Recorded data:

★ ★ ★

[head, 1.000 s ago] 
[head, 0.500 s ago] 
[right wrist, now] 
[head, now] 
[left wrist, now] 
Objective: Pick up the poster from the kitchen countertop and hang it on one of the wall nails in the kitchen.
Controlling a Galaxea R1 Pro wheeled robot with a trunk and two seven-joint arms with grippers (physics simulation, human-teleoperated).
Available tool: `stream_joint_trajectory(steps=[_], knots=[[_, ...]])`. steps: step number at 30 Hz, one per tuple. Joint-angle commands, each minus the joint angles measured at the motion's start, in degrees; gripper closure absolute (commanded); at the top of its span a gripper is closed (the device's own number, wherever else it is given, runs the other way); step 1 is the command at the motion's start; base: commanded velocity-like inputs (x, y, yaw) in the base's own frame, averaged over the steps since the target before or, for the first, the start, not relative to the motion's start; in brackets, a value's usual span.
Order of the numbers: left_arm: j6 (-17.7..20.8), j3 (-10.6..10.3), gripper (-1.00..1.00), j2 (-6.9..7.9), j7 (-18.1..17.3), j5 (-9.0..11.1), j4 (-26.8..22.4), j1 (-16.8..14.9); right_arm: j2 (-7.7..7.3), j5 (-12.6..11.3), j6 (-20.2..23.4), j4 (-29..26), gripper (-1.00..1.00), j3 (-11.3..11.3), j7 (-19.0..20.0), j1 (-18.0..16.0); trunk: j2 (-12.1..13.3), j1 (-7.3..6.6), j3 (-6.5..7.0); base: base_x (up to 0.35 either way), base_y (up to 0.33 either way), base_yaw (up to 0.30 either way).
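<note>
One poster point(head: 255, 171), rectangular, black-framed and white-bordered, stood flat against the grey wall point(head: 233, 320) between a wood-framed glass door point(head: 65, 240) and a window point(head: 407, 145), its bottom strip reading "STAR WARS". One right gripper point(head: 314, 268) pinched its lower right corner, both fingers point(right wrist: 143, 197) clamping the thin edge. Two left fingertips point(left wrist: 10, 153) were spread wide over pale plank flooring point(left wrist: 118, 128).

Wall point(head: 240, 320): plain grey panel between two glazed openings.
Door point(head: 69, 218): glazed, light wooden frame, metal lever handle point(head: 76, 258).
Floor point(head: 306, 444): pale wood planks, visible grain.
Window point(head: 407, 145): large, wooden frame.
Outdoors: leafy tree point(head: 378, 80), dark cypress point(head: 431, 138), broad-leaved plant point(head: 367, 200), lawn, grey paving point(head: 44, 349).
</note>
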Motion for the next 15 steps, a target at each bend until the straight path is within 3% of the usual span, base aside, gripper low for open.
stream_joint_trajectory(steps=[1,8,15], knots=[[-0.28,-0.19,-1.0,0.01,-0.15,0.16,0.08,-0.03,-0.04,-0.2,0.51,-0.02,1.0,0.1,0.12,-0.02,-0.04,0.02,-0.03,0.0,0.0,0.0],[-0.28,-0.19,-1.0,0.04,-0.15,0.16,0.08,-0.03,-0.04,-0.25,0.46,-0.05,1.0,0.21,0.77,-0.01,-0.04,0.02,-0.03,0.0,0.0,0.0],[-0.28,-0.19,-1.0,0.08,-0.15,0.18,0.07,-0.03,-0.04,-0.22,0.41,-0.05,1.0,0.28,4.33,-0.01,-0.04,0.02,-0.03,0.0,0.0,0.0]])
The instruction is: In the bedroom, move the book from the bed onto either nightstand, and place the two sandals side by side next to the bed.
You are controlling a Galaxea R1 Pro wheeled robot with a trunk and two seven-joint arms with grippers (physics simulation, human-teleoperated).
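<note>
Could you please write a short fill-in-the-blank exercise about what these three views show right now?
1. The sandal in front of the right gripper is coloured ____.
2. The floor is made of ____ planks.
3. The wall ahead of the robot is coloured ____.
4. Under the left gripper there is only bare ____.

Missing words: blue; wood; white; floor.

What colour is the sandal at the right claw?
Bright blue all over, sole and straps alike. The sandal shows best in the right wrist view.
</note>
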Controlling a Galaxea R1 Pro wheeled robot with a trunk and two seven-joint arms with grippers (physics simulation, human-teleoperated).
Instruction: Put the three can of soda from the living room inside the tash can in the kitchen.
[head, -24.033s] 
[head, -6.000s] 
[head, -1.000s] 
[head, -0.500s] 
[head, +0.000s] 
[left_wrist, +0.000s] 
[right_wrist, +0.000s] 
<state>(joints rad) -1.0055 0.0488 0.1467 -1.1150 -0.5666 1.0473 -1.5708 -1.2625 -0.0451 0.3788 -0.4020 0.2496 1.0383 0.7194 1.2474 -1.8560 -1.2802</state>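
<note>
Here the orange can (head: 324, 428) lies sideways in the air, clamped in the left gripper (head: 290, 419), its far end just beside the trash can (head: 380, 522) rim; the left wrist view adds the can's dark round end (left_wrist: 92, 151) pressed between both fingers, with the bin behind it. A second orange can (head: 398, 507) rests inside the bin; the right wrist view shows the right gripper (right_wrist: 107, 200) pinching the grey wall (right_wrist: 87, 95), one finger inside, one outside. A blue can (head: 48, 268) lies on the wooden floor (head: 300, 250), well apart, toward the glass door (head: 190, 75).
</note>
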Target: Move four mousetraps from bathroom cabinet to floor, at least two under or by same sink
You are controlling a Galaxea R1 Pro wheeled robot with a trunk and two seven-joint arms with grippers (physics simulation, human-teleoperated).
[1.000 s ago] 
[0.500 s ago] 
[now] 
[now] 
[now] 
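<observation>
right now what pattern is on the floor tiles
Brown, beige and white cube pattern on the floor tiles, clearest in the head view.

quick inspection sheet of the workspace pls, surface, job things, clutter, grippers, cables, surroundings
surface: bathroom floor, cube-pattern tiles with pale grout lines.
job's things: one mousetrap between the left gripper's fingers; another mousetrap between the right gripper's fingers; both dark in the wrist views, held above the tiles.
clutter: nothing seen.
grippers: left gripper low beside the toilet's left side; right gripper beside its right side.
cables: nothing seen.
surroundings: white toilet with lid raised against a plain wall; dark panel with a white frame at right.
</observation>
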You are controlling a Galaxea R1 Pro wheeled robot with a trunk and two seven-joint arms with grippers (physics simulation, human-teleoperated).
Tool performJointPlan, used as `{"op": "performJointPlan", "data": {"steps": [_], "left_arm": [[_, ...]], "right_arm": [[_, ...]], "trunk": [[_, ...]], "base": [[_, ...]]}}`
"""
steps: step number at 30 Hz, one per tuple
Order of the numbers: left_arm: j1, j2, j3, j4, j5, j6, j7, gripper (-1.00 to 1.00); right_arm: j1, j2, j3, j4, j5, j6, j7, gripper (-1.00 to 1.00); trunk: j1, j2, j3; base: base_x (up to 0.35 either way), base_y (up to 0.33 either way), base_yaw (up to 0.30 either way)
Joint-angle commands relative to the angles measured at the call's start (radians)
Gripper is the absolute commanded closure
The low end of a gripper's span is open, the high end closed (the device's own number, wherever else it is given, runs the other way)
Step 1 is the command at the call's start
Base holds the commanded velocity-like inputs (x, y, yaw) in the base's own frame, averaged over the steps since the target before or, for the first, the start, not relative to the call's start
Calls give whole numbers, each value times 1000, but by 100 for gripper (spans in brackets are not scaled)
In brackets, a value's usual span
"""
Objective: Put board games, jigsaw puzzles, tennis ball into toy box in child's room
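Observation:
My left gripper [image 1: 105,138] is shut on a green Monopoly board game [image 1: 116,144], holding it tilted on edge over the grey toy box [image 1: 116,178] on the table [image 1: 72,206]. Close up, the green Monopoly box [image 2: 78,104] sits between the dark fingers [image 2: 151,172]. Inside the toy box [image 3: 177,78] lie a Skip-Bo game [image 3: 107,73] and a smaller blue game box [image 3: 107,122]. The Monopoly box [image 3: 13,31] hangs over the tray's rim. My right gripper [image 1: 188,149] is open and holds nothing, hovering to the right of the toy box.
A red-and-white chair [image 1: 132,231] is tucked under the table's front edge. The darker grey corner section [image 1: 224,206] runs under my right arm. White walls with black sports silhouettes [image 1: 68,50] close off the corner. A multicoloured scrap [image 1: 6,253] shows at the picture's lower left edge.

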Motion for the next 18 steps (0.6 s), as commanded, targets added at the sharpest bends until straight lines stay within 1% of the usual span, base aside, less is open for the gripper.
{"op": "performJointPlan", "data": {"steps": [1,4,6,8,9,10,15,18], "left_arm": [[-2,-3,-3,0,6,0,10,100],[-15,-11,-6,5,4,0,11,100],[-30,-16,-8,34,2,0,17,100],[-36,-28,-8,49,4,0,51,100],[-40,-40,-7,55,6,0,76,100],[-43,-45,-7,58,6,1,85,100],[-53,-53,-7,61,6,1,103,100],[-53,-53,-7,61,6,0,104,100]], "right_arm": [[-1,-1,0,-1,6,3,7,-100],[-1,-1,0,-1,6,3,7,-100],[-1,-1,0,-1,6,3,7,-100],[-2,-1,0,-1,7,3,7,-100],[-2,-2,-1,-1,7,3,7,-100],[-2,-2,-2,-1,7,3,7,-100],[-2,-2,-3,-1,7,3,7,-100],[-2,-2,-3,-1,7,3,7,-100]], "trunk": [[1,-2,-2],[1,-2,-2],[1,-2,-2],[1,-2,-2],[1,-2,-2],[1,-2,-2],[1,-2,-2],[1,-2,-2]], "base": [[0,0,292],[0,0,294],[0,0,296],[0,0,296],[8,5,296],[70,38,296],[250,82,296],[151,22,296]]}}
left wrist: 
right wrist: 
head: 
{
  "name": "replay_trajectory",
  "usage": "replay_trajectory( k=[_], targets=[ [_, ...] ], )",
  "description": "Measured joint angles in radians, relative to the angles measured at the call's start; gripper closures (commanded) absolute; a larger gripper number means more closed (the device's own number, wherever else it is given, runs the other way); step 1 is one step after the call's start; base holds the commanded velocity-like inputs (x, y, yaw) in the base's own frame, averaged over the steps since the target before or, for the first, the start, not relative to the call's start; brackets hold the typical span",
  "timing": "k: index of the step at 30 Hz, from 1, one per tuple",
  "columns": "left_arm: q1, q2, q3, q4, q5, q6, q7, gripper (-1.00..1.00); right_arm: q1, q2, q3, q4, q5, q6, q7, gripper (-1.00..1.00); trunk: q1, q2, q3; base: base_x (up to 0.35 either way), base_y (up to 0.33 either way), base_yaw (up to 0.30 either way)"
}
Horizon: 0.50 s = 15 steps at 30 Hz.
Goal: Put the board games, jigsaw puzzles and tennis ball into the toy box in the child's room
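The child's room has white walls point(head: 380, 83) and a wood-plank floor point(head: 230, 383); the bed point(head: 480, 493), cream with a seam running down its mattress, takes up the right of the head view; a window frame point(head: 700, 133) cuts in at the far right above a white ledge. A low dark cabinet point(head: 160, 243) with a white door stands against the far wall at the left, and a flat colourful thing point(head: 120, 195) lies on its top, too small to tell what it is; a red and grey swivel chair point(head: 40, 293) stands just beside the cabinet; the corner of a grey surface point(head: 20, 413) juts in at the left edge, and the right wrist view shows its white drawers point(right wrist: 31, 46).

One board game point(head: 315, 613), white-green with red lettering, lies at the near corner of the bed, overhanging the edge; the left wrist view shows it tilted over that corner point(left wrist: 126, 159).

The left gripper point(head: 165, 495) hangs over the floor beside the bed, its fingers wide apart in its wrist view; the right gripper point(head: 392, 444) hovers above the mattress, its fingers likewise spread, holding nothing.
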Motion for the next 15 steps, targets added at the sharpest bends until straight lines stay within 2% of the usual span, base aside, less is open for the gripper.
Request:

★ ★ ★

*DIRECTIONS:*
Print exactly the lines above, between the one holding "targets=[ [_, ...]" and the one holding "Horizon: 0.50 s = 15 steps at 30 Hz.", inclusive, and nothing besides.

*EXERCISE RESULT:*
  "usage": "replay_trajectory( k=[_], targets=[ [_, ...] ], )",
  "description": "Measured joint angles in radians, relative to the angles measured at the call's start; gripper closures (commanded) absolute; a larger gripper number means more closed (the device's own number, wherever else it is given, runs the other way); step 1 is one step after the call's start; base holds the commanded velocity-like inputs (x, y, yaw) in the base's own frame, averaged over the steps since the target before or, for the first, the start, not relative to the call's start; brackets hold the typical span",
  "timing": "k: index of the step at 30 Hz, from 1, one per tuple",
  "columns": "left_arm: q1, q2, q3, q4, q5, q6, q7, gripper (-1.00..1.00); right_arm: q1, q2, q3, q4, q5, q6, q7, gripper (-1.00..1.00); trunk: q1, q2, q3; base: base_x (up to 0.35 either way), base_y (up to 0.33 either way), base_yaw (up to 0.30 either way)"
}
Horizon: 0.50 s = 15 steps at 30 Hz.

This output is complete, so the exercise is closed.